Personal information
- Nickname: Björni
- Born: 27 March 1991 (age 35) Berlin, Germany
- Height: 1.93 m (6 ft 4 in)
- Weight: 94 kg (207 lb)
- Spike: 345 cm (136 in)
- Block: 330 cm (130 in)

Volleyball information
- Current team: Noliko Maaseik
- Number: 10

National team
|  | Germany |

Honours
Representing Germany
Men's volleyball
European Games
| Gold medal – first place | 2015 Baku |  |

= Björn Höhne =

German volleyball player (born 1991)

Björn Höhne (born 27 March 1991) is a German volleyball player who is the member of the German national team and currently plays for Belgian volleyball team Noliko Maaseik.

== Career ==
Höhne began his volleyball career at Berliner TSC. Later he joined the VC Olympia and was appointed to the German junior national team.
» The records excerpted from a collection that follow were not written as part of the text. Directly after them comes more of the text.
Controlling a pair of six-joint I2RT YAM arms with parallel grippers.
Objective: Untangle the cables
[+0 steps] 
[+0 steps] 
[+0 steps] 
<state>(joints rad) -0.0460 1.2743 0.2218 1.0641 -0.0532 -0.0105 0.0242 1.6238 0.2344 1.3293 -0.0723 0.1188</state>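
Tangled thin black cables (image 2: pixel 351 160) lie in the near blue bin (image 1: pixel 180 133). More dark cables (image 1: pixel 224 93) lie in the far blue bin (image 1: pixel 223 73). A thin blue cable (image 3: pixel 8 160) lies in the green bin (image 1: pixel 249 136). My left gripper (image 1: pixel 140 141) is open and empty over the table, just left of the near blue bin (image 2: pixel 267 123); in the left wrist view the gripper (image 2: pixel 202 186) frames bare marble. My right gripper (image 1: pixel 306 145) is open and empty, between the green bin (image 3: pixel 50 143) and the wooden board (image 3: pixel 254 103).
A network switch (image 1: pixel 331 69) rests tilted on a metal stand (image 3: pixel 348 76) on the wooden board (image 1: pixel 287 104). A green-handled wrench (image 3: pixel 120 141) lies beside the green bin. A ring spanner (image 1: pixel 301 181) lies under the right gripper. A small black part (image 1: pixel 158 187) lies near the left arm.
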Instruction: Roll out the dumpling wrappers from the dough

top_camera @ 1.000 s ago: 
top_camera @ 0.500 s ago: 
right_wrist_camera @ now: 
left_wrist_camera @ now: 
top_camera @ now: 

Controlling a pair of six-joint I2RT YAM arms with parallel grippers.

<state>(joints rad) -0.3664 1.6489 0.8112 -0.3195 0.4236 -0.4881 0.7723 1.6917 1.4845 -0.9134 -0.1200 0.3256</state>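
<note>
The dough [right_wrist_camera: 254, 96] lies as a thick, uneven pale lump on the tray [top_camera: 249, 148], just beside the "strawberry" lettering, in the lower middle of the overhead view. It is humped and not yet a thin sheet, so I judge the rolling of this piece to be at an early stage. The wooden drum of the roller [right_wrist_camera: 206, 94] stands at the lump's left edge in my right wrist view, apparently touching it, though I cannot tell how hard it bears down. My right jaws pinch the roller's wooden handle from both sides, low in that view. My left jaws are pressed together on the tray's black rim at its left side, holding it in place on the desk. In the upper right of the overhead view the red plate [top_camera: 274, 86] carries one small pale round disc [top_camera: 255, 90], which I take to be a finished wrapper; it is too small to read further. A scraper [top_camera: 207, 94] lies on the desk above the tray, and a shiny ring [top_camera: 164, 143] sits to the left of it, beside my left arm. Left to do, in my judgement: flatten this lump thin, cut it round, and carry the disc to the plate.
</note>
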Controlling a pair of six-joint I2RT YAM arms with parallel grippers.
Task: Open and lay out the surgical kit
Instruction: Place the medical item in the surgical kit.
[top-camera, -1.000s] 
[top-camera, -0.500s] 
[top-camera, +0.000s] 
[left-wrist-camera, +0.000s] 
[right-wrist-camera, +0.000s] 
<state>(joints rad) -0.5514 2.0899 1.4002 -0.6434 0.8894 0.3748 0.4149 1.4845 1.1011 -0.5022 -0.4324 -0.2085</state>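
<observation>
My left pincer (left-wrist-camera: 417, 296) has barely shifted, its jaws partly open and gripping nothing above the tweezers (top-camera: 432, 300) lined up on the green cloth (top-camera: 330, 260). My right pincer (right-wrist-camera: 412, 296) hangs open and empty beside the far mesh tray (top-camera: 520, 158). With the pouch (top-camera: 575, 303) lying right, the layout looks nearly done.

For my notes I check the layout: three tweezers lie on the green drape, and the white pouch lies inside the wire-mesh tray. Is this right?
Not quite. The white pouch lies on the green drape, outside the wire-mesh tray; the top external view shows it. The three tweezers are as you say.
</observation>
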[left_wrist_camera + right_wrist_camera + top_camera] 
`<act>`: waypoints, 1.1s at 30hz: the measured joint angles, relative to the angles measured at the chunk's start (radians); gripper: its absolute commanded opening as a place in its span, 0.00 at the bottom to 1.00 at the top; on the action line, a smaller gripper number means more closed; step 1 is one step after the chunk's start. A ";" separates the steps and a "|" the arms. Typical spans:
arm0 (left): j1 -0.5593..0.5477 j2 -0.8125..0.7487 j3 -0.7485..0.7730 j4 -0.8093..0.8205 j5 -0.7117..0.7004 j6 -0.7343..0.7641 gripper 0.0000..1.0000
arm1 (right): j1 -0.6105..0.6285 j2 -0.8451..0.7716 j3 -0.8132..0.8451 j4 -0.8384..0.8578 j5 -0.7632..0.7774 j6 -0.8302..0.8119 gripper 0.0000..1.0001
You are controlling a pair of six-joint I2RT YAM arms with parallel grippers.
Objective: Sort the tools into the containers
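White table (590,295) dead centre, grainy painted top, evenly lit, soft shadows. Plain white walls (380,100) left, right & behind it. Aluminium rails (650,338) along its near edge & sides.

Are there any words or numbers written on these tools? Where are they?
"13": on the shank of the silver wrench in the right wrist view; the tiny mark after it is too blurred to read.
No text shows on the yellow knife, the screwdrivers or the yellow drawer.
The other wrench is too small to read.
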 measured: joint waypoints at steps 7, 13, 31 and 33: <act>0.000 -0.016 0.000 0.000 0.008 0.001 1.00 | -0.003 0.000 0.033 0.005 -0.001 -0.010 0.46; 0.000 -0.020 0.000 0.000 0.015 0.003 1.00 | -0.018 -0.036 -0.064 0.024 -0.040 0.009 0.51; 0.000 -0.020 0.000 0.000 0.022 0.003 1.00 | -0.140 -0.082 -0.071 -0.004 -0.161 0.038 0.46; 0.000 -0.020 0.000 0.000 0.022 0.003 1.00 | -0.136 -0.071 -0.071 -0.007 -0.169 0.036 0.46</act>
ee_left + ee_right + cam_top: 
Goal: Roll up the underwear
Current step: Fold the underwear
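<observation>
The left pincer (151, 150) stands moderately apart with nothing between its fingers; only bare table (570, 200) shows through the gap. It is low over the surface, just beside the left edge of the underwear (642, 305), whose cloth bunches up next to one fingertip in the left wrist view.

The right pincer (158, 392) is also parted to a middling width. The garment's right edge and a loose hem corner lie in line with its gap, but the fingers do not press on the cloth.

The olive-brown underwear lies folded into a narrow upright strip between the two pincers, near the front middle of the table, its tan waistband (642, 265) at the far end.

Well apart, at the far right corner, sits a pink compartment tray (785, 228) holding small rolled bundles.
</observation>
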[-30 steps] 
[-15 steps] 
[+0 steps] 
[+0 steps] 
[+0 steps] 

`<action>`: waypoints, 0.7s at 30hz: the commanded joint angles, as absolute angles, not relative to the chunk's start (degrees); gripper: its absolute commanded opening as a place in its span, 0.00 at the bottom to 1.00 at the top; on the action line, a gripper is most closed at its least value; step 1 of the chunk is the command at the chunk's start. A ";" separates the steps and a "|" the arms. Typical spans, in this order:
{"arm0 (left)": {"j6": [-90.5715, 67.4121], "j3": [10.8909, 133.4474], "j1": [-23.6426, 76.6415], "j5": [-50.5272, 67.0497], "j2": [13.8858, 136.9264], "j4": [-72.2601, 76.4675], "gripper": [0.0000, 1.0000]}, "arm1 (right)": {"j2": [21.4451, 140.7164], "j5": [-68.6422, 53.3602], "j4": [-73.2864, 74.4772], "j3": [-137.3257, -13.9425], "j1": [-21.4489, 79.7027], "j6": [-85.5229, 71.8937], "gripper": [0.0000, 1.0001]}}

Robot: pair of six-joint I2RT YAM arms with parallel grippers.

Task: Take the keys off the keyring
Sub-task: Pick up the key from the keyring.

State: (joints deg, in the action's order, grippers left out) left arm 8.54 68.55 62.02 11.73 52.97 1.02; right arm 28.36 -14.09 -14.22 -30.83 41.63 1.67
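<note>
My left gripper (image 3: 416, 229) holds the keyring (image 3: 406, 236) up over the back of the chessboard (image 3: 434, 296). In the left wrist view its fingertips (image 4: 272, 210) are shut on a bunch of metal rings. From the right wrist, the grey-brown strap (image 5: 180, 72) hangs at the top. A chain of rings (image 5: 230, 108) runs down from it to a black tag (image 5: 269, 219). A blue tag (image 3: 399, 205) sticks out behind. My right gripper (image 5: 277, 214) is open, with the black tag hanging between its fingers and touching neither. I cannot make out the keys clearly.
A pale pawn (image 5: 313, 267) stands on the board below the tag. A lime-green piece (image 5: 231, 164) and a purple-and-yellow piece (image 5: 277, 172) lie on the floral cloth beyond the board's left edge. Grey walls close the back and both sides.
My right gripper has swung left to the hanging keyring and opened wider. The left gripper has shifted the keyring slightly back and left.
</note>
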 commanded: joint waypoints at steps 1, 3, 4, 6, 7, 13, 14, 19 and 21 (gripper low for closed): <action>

He led the under-21 team as a captain for FIVB Volleyball Men's U21 World Championship 2011 in Brazil, where it reached the 10th place. Subsequently, the external attacker was from the Bundesliga Berlin Recycling Volleys, where he became a champion in 2012–13 season. In 2013 Björn Höhne had his first six appearances in the senior team and he finished in 6th place at the 2013 Men's European Volleyball Championship in Denmark and Poland. He had then moved on to Premier League rivals TV Bühl. In 2014 he joined the Belgian volleyball team Noliko Maaseik.